About this task: Every record, from first to last, should be retyped word for word.

Records for this exercise:
Segment Open
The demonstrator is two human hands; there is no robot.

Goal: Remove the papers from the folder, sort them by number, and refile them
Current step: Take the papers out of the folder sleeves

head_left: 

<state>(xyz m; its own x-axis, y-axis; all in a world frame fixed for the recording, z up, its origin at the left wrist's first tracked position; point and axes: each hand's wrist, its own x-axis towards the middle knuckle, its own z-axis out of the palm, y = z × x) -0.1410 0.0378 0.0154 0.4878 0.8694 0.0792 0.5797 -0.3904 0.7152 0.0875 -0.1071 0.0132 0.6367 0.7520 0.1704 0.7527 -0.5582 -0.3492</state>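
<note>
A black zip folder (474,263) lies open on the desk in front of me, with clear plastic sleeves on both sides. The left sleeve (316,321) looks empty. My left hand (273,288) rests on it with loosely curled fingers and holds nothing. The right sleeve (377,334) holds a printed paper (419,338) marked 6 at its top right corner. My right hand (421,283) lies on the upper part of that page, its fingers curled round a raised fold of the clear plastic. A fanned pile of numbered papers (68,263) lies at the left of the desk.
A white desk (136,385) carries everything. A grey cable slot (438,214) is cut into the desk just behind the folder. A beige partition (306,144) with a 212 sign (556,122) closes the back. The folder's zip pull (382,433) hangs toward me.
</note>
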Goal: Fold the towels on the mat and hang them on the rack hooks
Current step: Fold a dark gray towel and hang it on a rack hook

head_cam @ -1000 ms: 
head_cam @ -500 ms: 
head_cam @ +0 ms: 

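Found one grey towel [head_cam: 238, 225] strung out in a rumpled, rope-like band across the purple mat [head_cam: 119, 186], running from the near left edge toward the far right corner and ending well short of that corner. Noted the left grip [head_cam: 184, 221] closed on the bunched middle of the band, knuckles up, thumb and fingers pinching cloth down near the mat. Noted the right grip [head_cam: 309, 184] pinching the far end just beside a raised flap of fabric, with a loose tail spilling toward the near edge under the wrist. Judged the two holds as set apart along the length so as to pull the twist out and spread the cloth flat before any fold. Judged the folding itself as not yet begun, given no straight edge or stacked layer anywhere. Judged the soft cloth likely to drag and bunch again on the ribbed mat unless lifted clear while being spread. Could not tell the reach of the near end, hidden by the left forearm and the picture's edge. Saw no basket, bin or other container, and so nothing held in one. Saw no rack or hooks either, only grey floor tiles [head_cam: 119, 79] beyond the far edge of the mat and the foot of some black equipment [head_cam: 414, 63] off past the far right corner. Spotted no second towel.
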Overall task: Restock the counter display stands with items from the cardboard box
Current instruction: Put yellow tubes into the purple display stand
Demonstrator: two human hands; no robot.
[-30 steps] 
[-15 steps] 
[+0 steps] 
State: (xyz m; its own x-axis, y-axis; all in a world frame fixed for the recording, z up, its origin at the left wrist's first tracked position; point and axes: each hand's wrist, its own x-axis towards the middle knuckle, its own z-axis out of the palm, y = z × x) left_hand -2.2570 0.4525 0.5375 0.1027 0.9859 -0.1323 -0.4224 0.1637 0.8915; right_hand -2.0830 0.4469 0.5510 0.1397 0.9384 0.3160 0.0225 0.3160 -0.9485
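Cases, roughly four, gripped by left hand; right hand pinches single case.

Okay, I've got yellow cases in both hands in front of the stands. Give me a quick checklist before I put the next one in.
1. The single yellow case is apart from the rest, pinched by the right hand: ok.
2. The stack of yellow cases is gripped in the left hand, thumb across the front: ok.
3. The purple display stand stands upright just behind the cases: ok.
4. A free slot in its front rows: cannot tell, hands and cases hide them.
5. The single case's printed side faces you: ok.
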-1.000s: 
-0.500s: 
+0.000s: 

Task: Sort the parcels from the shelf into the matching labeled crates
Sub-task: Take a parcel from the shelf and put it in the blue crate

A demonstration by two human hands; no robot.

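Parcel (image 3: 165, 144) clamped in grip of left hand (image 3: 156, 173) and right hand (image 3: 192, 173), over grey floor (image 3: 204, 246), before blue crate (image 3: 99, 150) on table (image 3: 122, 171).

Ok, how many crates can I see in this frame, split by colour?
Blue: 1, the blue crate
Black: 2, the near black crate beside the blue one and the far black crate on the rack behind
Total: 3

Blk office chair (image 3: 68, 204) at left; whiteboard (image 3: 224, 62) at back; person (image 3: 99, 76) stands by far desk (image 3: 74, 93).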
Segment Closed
Answer section:
The demonstrator is two human hands; there is no robot.

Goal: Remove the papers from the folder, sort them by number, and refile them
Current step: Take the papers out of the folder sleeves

head_left: 

<state>(xyz m; its own x-axis, y-axis; all in a world frame fixed for the recording, z up, its origin at the left wrist's first tracked position; point and axes: each hand's wrist, its own x-axis towards the middle knuckle, its own z-axis out of the palm, y = z × x) -0.1410 0.0378 0.0154 0.4878 0.8694 0.0792 0.5797 -0.3904 0.7152 0.0875 -0.1071 0.0132 0.6367 0.7520 0.1704 0.7527 -0.5582 -0.3492</state>
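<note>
A black zip folder (474,263) lies open on the desk in front of me, with clear plastic sleeves on both sides. The left sleeve (316,321) looks empty. My left hand (273,288) rests on it with loosely curled fingers and holds nothing. The right sleeve (377,334) holds a printed paper (419,338) marked 6 at its top right corner. My right hand (421,283) lies on the upper part of that page, its fingers curled round a raised fold of the clear plastic. A fanned pile of numbered papers (68,263) lies at the left of the desk.
A white desk (136,385) carries everything. A grey cable slot (438,214) is cut into the desk just behind the folder. A beige partition (306,144) with a 212 sign (556,122) closes the back. The folder's zip pull (382,433) hangs toward me.
</note>
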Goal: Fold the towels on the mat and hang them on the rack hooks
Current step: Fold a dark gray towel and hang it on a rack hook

head_cam @ -1000 ms: 
head_cam @ -500 ms: 
head_cam @ +0 ms: 

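Found one grey towel [head_cam: 238, 225] strung out in a rumpled, rope-like band across the purple mat [head_cam: 119, 186], running from the near left edge toward the far right corner and ending well short of that corner. Noted the left grip [head_cam: 184, 221] closed on the bunched middle of the band, knuckles up, thumb and fingers pinching cloth down near the mat. Noted the right grip [head_cam: 309, 184] pinching the far end just beside a raised flap of fabric, with a loose tail spilling toward the near edge under the wrist. Judged the two holds as set apart along the length so as to pull the twist out and spread the cloth flat before any fold. Judged the folding itself as not yet begun, given no straight edge or stacked layer anywhere. Judged the soft cloth likely to drag and bunch again on the ribbed mat unless lifted clear while being spread. Could not tell the reach of the near end, hidden by the left forearm and the picture's edge. Saw no basket, bin or other container, and so nothing held in one. Saw no rack or hooks either, only grey floor tiles [head_cam: 119, 79] beyond the far edge of the mat and the foot of some black equipment [head_cam: 414, 63] off past the far right corner. Spotted no second towel.
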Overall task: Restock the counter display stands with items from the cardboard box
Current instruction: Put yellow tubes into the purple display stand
Demonstrator: two human hands; no robot.
[-30 steps] 
[-15 steps] 
[+0 steps] 
State: (xyz m; its own x-axis, y-axis; all in a world frame fixed for the recording, z up, its origin at the left wrist's first tracked position; point and axes: each hand's wrist, its own x-axis towards the middle knuckle, its own z-axis out of the palm, y = z × x) left_hand -2.2570 0.4525 0.5375 0.1027 0.9859 -0.1323 -0.4224 0.1637 0.8915; right_hand -2.0830 0.4469 0.5510 0.1397 0.9384 0.3160 0.0225 0.3160 -0.9485
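Cases, roughly four, gripped by left hand; right hand pinches single case.

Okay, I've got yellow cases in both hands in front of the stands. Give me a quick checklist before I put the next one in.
1. The single yellow case is apart from the rest, pinched by the right hand: ok.
2. The stack of yellow cases is gripped in the left hand, thumb across the front: ok.
3. The purple display stand stands upright just behind the cases: ok.
4. A free slot in its front rows: cannot tell, hands and cases hide them.
5. The single case's printed side faces you: ok.
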-1.000s: 
-0.500s: 
+0.000s: 

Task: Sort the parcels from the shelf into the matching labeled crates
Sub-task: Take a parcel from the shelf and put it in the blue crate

A demonstration by two human hands; no robot.

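Parcel (image 3: 165, 144) clamped in grip of left hand (image 3: 156, 173) and right hand (image 3: 192, 173), over grey floor (image 3: 204, 246), before blue crate (image 3: 99, 150) on table (image 3: 122, 171).

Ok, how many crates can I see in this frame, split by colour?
Blue: 1, the blue crate
Black: 2, the near black crate beside the blue one and the far black crate on the rack behind
Total: 3

Blk office chair (image 3: 68, 204) at left; whiteboard (image 3: 224, 62) at back; person (image 3: 99, 76) stands by far desk (image 3: 74, 93).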

That finishes the answer to the exercise.